● **Exercise aim**: Write out the opening lines of the data word for word, up to and including the line with "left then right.", and leave every picture and every later line out.

Saved entries
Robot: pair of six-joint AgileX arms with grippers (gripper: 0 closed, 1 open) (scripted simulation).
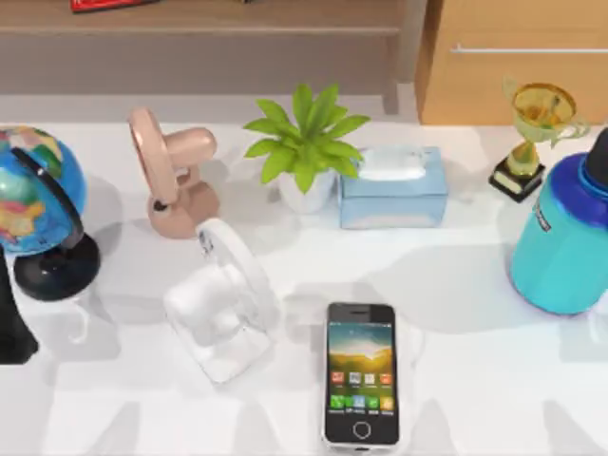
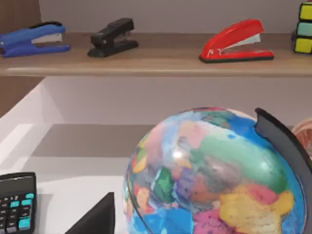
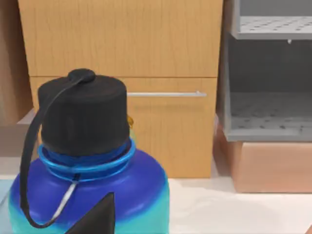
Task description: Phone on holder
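Phone flat, white holder partly washed out, both arms' jaws unclear

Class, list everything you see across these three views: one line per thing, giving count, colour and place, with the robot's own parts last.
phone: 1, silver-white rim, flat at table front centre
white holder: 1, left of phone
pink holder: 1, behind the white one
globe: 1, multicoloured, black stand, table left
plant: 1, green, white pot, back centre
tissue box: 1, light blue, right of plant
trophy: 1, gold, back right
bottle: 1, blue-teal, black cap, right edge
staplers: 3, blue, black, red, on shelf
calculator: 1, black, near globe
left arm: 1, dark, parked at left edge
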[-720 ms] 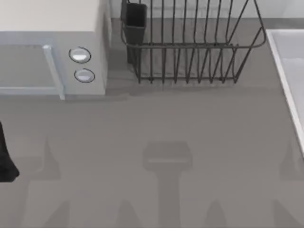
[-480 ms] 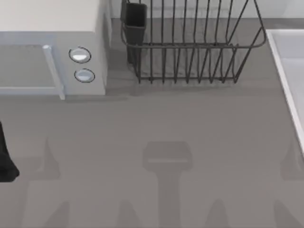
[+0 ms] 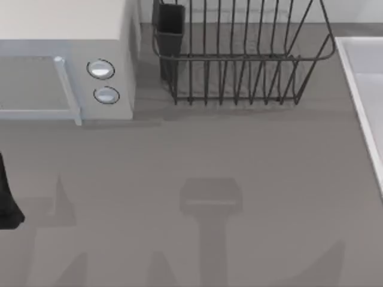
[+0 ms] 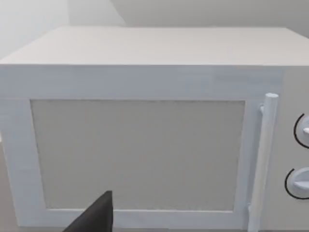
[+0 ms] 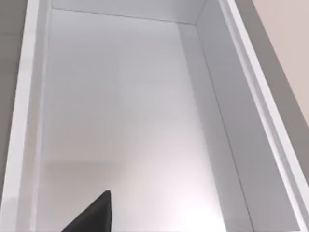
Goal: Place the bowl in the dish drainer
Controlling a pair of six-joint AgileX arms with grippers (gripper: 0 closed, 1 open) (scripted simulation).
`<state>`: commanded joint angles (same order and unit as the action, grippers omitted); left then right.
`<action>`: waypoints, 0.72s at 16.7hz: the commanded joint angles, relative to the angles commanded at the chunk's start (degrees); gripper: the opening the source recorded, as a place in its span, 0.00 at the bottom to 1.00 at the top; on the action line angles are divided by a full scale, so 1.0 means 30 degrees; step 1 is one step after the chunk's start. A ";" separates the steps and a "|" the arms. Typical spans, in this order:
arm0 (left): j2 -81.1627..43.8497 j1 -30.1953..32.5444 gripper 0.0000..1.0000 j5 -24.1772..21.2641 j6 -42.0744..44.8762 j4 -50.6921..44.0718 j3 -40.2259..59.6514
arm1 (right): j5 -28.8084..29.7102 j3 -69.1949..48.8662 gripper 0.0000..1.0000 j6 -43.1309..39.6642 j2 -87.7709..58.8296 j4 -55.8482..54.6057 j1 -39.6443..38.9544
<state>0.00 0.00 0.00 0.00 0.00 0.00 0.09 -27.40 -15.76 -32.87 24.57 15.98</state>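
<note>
Whether either set of jaws stands apart or together cannot be told: each wrist view shows just 1 dark fingertip. The left gripper (image 4: 94, 215) faces the front of a white microwave (image 3: 66, 72), which sits at the table's far left with 2 round knobs (image 3: 100, 69) beside its door handle. Part of the left arm (image 3: 7, 200) sits at the table's left edge in the top view. The right gripper (image 5: 94, 212) looks down into a white sink basin (image 5: 125, 121), whose rim lies along the table's right edge.

The dish drainer (image 3: 239, 57), a dark wire basket with upright bars, stands at the far middle of the grey table (image 3: 197, 155), a dark utensil cup (image 3: 170, 24) at its left corner. No bowl can be seen, so the step in hand is probably finding it. The basin seems a likely place; the right arm should search there, then grip the bowl by its rim and carry it high enough to pass over the drainer's flared rim.
</note>
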 joint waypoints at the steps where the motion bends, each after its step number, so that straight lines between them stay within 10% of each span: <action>1: 0.0000 0.0000 1.00 0.0000 0.0000 0.0000 0.0000 | 0.0030 -0.1361 1.00 -0.0830 -0.1979 0.1310 0.0824; 12: 0.0000 0.0000 1.00 0.0000 0.0000 0.0000 0.0000 | 0.0105 -1.4243 1.00 -0.8315 -1.9255 1.3177 0.8435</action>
<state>0.00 0.00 0.00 0.00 0.00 0.00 0.41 -70.13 -40.70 -90.64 64.10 41.28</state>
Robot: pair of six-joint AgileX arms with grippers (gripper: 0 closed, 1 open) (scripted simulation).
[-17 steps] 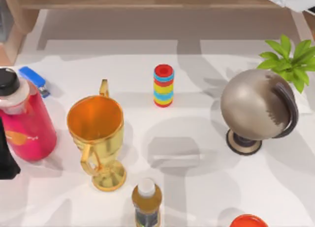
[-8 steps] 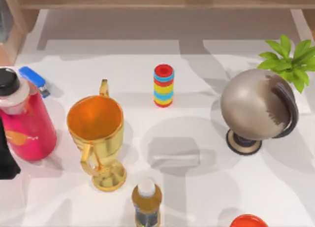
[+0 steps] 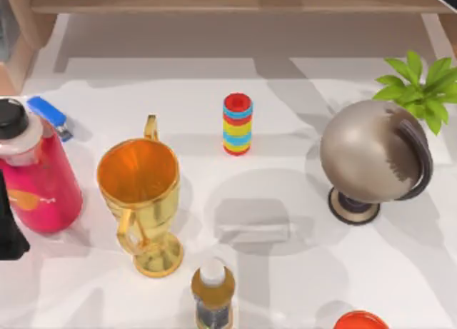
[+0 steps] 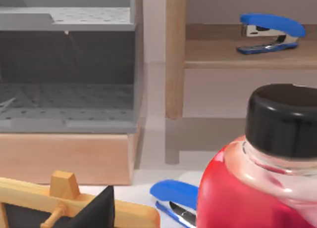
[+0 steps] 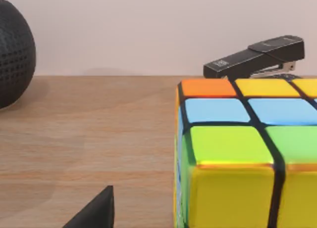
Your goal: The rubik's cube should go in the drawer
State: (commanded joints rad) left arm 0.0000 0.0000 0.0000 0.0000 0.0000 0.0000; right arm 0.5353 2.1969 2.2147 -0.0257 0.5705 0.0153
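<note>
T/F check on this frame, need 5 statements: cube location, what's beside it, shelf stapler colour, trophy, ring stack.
1. The rubik's cube rests on a wooden surface. True.
2. A black stapler lies behind the cube in the right wrist view. True.
3. The stapler on the wooden shelf in the left wrist view is red. False: it is blue.
4. The gold trophy cup lies tipped on its side. False: it stands upright on its base, left of the table's middle in the top view.
5. The coloured ring stack stands between the trophy cup and the globe in the top view. True.
</note>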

● **Result of this exercise**:
Robot: pair of six-joint AgileX arms with grippers (gripper: 0 closed, 1 open) (scripted simulation).
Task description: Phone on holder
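Phone flat, white holder partly washed out, both arms' jaws unclear

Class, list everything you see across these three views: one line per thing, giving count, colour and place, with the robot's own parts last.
phone: 1, silver-white rim, flat at table front centre
white holder: 1, left of phone
pink holder: 1, behind the white one
globe: 1, multicoloured, black stand, table left
plant: 1, green, white pot, back centre
tissue box: 1, light blue, right of plant
trophy: 1, gold, back right
bottle: 1, blue-teal, black cap, right edge
staplers: 3, blue, black, red, on shelf
calculator: 1, black, near globe
left arm: 1, dark, parked at left edge
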[-720 ms] 
[-480 ms] 
[+0 ms] 
[+0 ms] 
[+0 ms] 
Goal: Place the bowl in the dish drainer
Controlling a pair of six-joint AgileX arms with grippers (gripper: 0 closed, 1 open) (scripted simulation).
`<state>`: commanded joint angles (same order and unit as the action, grippers omitted); left then right.

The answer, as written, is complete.